# kefir v. yogurt



## albondiga

Hi all,

I've encoutered both *kefir *and *yogurt *(sorry for lack of Cyrillic script) used as the Russian word for "yogurt"... are these words interchangeable in Russian, or do they refer do different substances?

Thanks!


----------



## Setwale_Charm

Yes and no. Semantically, kefir is yogurt, but it is rather the Russian or Asian type. Kef*i*r was the Soviet-time yoghurt which is more sour, it is without any additives, like fruit, or flavour, it is more "homogenous" without any pieces of fruit or nuts (although with natural lumps often).
I personally prefer that to yoghurt. 
The latter was borrowed in the recent years from the West so it continues to carry the Western name though it is the same thing in principle and it is made with adding fruit, with various flavours and is considered more "fun" while the traditional kefir was considered more of healthy food stuff which children nornally hate.


----------



## albondiga

Thanks, Setwale!


----------



## Maroseika

albondiga said:


> Hi all,
> 
> I've encoutered both *kefir *and *yogurt *(sorry for lack of Cyrillic script) used as the Russian word for "yogurt"... are these words interchangeable in Russian, or do they refer do different substances?


Absolutely no, these are two quite different products.
Main difference consists in the character of fermentation: yogurt is a result of only lactic acid fermentation, while kefir - of the spirit fermentation as well, and contents up to 1% of spiritus plus carbonic acid.
To the taste kefir is sourer than yogurt, kefirs differ in the time of ageing -1,2 or 3 days, the latter is the "strongest". 
However in fact yogurts are sourer than kefirs, but their acidity is concealed by fruit additions.
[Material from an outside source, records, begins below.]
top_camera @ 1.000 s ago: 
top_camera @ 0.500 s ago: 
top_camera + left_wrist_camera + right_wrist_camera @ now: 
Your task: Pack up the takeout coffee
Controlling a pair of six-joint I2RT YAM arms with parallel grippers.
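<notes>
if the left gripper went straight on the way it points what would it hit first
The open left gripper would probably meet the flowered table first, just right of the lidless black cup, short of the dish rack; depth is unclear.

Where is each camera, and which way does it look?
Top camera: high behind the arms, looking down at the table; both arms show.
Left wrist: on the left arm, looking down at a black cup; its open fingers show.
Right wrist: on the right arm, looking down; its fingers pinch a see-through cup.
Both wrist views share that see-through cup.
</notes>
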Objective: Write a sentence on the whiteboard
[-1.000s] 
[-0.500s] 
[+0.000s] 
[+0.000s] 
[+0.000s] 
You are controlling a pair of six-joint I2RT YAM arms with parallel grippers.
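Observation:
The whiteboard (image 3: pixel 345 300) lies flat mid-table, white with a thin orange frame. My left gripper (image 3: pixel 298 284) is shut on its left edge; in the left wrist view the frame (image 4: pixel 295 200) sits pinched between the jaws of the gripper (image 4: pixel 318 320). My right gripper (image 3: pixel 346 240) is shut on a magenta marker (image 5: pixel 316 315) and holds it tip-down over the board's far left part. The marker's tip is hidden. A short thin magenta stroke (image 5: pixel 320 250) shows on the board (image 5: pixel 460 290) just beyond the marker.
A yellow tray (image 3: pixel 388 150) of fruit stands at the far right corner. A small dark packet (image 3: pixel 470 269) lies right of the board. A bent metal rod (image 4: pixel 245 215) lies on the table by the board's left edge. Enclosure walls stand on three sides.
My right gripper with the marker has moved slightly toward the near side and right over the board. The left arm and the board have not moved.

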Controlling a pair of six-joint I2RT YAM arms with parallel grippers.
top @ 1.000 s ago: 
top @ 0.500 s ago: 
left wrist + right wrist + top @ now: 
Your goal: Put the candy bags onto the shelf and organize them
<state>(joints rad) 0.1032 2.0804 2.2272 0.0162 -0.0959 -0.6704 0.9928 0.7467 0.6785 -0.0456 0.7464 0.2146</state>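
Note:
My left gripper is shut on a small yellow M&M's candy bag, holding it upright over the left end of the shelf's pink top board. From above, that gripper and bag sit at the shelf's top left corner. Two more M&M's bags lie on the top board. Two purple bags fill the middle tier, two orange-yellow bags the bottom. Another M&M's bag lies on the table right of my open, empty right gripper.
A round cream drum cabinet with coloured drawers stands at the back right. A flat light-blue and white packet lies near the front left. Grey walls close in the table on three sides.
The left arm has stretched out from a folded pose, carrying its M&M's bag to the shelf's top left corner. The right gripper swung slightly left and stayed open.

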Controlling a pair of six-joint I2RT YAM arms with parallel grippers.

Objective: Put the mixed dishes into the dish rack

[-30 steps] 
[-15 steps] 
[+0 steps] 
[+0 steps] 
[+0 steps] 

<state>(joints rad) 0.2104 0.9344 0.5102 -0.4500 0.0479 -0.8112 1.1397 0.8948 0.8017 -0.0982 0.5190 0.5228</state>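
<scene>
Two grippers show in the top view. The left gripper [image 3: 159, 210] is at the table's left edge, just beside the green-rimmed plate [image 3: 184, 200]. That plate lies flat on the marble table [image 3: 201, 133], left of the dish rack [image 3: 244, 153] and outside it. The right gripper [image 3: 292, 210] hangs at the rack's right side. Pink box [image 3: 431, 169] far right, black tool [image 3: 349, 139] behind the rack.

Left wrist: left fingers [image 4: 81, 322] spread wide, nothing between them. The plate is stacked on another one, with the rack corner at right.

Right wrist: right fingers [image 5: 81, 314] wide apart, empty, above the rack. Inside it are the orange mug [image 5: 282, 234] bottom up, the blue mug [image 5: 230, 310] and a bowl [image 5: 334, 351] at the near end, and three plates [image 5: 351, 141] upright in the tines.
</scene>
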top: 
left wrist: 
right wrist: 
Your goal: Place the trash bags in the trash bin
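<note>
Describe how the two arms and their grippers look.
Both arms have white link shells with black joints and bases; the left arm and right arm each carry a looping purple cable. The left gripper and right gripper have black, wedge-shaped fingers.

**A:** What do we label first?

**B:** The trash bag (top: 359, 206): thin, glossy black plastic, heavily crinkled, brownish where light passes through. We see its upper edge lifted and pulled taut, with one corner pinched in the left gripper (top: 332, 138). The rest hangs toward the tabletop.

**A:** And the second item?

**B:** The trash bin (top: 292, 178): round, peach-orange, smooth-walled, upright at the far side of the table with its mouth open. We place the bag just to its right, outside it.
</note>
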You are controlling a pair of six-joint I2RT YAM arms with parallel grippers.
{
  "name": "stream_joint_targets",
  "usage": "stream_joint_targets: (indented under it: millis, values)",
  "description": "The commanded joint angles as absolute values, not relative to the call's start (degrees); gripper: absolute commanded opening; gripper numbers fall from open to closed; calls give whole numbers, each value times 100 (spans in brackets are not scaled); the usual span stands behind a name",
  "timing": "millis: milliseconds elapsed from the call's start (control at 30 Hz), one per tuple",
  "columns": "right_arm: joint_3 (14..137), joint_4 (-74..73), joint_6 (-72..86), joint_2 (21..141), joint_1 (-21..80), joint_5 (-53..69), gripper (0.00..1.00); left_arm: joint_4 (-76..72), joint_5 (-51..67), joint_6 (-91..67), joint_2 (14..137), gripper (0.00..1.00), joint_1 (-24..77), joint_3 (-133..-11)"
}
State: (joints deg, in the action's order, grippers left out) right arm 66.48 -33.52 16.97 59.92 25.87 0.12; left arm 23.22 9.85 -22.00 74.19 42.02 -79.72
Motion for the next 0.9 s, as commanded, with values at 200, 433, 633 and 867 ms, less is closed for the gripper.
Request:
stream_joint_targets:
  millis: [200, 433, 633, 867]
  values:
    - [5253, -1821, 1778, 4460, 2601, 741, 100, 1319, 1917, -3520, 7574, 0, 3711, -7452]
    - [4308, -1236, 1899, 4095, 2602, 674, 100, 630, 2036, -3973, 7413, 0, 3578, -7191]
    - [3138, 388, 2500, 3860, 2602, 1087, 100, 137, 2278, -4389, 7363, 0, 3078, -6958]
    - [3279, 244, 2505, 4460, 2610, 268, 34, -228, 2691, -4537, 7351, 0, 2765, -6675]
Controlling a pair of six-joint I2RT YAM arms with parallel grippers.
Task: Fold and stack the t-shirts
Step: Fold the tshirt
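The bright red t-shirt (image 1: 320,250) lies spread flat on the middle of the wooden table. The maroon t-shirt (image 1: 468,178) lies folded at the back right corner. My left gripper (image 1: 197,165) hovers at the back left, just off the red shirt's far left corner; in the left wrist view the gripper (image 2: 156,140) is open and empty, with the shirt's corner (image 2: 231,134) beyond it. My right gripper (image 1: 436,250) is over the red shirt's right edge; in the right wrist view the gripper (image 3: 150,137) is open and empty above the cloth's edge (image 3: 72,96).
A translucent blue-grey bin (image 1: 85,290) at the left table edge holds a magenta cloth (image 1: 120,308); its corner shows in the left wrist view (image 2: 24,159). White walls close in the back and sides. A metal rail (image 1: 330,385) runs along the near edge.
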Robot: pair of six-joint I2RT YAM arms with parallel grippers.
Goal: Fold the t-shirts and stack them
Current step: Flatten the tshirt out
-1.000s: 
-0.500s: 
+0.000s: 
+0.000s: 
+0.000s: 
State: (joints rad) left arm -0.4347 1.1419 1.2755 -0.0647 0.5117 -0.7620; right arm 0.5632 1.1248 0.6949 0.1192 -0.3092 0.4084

That's why kefir, acting more sparely, is better for children and sick people.
Another distinction from the yogurt - type of the fermentating agent: kefir is fermentated with the fingus consisting of the lactic acid streptococcus and yeast, while for the yogurt they use Bulgarian bacillus and thermophile lactic acid streptococcus.
And the last diffference: kefir is produced from the whole or even degreased milk, and yogurt - only of fat milk (6%), i.e. in fact - from milk with addition of cream.
Besides kefir, there are two other Russian products more similar to yougurt: ряженка - *ryazhenka *and простокваша - *prostokvasha*. Prostokvasha is produced from the degreased milk and ryazhenka - from the baked milk. 
There is a modern sort of prostokvasha - *acidophlin*, differeing from it with the type of fermentator - acidophilic bacillus.
There is also a sort of ryazhenka, *varenetz,* differring from it with the absense of crime in the milk, and less fattiness.


----------



## Vladislav

Completely different, as Maroseika says.

 Kefir is a drink: http://images.google.ru/images?hl=ru&newwindow=1&q=%D0%9A%D0%B5%D1%84%D0%B8%D1%80&btnG=%D0%9F%D0%BE%D0%B8%D1%81%D0%BA&lr=&ie=UTF-8&oe=UTF-8&sa=N&tab=wi

 Yogurt is a food, is what you undestand by "yog(h)urt". Is what you eat with a spoon.


----------



## albondiga

Interesting, thanks everyone!


----------



## Darina

Don't you actually have a Russian word meaning yogurt?


----------



## Maroseika

Darina said:


> Don't you actually have a Russian word meaning yogurt?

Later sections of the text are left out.